Introduction
This series will go through the process of building a Kubernetes cluster on Proxmox using Talos Linux from the ground up. I intend for this to go into a lot more depth than a lot of basic tutorials, and by the end you should have a cluster that you can actually trust to run workloads with high availability, backups, etc.
The goal of this series is not to be a Kubernetes tutorial, but more of a step by step to building a Talos Linux cluster that has all the components you might need, along with some insights I’ve learned over time that you might find helpful.
I use Proxmox in my homelab, but this could be followed easily in ESXi or other hypervisors of choice.
Building a bare cluster is easy. Making it work for you is not. Not because it’s hard, but because there are a lot of components and decisions to make. As many problems as Kubernetes solves, it introduces many new challenges and new ways of thinking about things. One of the hardest problems in my opinion is storage, which we will talk about and I will show you how I decided to do this in my homelab. It is possible to achieve dynamically provisioned storage with a single disk, and not just with hostPath. You don’t have to use Rancher Longhorn, OpenEBS (Mayastor) or Portworx. You don’t have to use NFS. It’s mix and match!
Other topics will include LoadBalancer services using MetalLB, secret management using Sealed Secrets (and also talking about SOPS with age), cluster backup of the etcd cluster along with Velero to back up cluster resources, and ingress with Traefik (plus Gateway API which is the successor to ingress controllers).
Finally, and this will actually be the first topic, I will be using Talos Linux because I believe it’s the easiest option overall considering the initial build and also ongoing maintenance such as OS upgrades and Kubernetes version upgrades.
Using Talos Linux in theory makes managing the cluster itself very simple because their API is the only way to make changes and they include safe upgrade options for both the Talos nodes and Kubernetes versions. It does introduce some complexity, especially relating to storage, but we’ll talk about that a little later.

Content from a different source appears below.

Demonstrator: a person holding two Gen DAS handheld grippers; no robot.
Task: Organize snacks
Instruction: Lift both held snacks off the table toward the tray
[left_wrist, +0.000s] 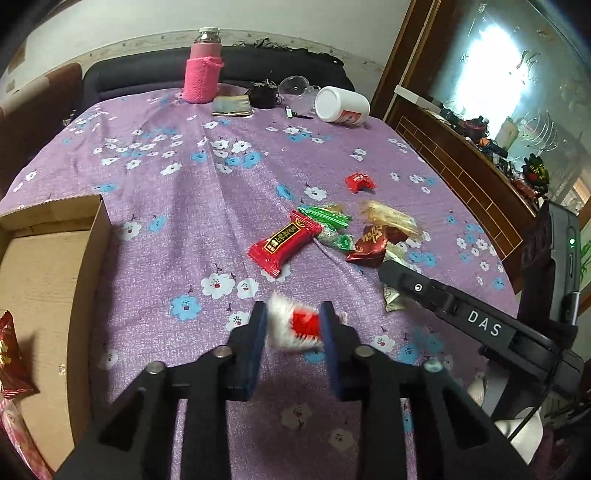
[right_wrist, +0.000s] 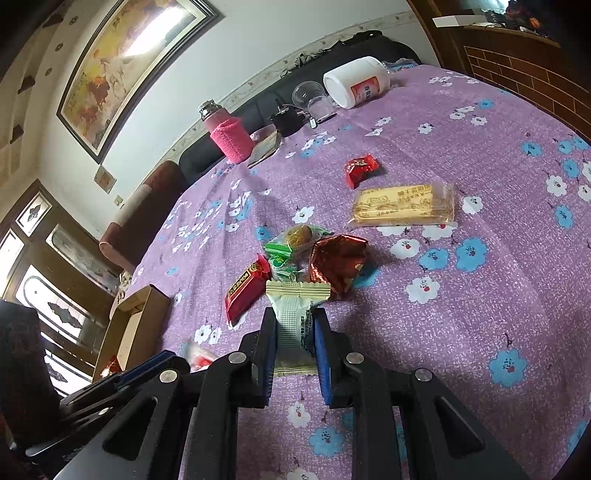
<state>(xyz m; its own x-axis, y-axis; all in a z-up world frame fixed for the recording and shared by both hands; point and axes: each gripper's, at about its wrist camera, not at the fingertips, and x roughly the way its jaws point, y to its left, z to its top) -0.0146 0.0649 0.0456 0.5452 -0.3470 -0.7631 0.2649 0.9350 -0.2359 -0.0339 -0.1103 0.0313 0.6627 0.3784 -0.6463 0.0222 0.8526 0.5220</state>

Prerequisites and Assumptions
- You have a homelab of some sort and can download ISOs and create VMs.
- You have a disk or virtual disk to dedicate for storage (or you can do clustered storage, we’ll talk about it).
- You are able to read and follow along :)
Getting Started With Talos (Overview)
https://www.talos.dev/
Talos Linux is Linux designed for Kubernetes – secure, immutable, and minimal.
- Supports cloud platforms, bare metal, and virtualization platforms
- All system management is done via an API. No SSH, shell or console
- Production ready: supports some of the largest Kubernetes clusters in the world
- Open source project from the team at Sidero Labs
It’s the easiest solution to deploy (and maintain) a Kubernetes cluster.
Proxmox Setup
- Download latest Talos Linux release, grabbing metal-amd64.iso version from the GitHub releases page https://github.com/siderolabs/talos/releases
- Upload it to proxmox ISOs, or have proxmox download it directly from the URL
- Optionally rename the file manually on the filesystem: /tank/isos/template/iso/
- Create VMs in Proxmox (3 control plane nodes, 3 worker nodes)
- For OS, the talos metal-amd64 iso image. It will be replaced later during bootstrapping, so getting the latest image with added extensions now is not important.
- Enable QEMU guest agent (requires qemu guest extensions in Talos)
- For disks, choose something on SSD storage (required for reasonable etcd performance)
- Enable Discard and SSD emulation options
- 20GB should be plenty
- 4CPU (2 minimum)
- 4GB RAM (2 minimum)
- VLAN 50, DHCP (VLAN is optional, use whatever VLAN you want for your cluster if you have one, otherwise leave this blank)
- Start the VMs, and check the console for each to verify they are running (and have an IP assigned on the kubernetes VLAN if applicable)
Talos Linux Setup
- Check out the talos project: https://www.talos.dev/v1.8/talos-guides/install/virtualized-platforms/proxmox/
- On whichever machine you are using to manage Talos such as your local workstation, install talosctl and verify it’s the same version you are deploying
- See https://www.talos.dev/v1.8/talos-guides/install/talosctl/
- The recommended method is
brew install siderolabs/tap/talosctl
- The alternative method is
curl -sL https://talos.dev/install | sh
- Note: if you are upgrading talosctl, the
curl
method will tell you it’s already installed with a message sayingTo force re-downloading, delete '/usr/local/bin/talosctl' then run me again.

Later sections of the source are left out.